Friday, April 17, 2009

Health care -- spend more?

From Kausfiles:

More broadly, haven't liberals historically prospered when they promised and delivered more for the average American (more Social Security, health security, prosperity, clean air) in exchange for increased spending? Why not try the same with health care? Give pandering a chance.

The problems:

1. We're broke. We don't have more to give, or even credibly promise.

2. As Robert Samuelson's column puts it: we're at the point where more health spending -- harms our ability to spend more on health.

It's not that industry and such are better; but they remain the foundation for all funding of good things.

Choke off such productive growth, and you choke off the source of money for other good things, including health spending.

3. All health spending is rationed. We can't put an ambulance and paramedics on every block. The question is: who decides?

4. There is waste. But who decides how to appropriate?

5. The problem with generous government approvals is that political pressure will distort what should be spent.

I'm a Baby Boomer. We'll demand knee replacements so we can still dance (somewhat) as we used to.

And we have the votes to make it happen.

6. But the real question is: when do these pay back society? If a middle-aged delivery driver gets a knee replacement so he can stay on the job and not go on disability, great.

But how does society benefit if a 75-year-old retiree gets a knee replaced so his shuffleboard form remains unmarred?

7. Political pressure means LESS health care that's needed. And MORE health care for those with political clout. Those are different.

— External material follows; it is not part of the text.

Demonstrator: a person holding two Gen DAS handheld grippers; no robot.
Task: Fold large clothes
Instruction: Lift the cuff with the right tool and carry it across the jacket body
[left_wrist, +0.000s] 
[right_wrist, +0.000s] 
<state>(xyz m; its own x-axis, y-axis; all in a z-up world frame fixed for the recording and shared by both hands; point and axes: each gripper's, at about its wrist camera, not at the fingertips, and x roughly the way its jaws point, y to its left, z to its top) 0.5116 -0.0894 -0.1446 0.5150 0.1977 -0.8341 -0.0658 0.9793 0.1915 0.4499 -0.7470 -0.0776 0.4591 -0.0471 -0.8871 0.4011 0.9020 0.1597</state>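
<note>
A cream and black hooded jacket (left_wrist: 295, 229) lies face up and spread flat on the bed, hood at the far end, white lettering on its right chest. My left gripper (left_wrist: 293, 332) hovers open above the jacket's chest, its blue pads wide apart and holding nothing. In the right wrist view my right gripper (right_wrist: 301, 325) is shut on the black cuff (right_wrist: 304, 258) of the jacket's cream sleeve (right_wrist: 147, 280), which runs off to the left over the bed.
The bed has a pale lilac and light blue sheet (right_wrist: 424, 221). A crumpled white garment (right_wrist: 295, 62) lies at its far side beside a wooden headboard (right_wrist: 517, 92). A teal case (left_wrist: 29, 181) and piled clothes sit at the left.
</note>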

8. Of course, there are equality questions, but not the ones that usually come up. If we as a society pay for your knee replacement, do you have to keep working to pay back society?

9. So is it fair that the healthy keep on the treadmill, and the unfit get to kick back?

Equality isn't possible -- especially if politicians run it. The problem isn't how to get the maximum, for that would be 100 percent, and our economy would collapse before then.

The problem is how to get the optimum allocation of health care.

And that raises brutal questions for a democracy that aspires to equality -- but can't bear to deny anyone anything.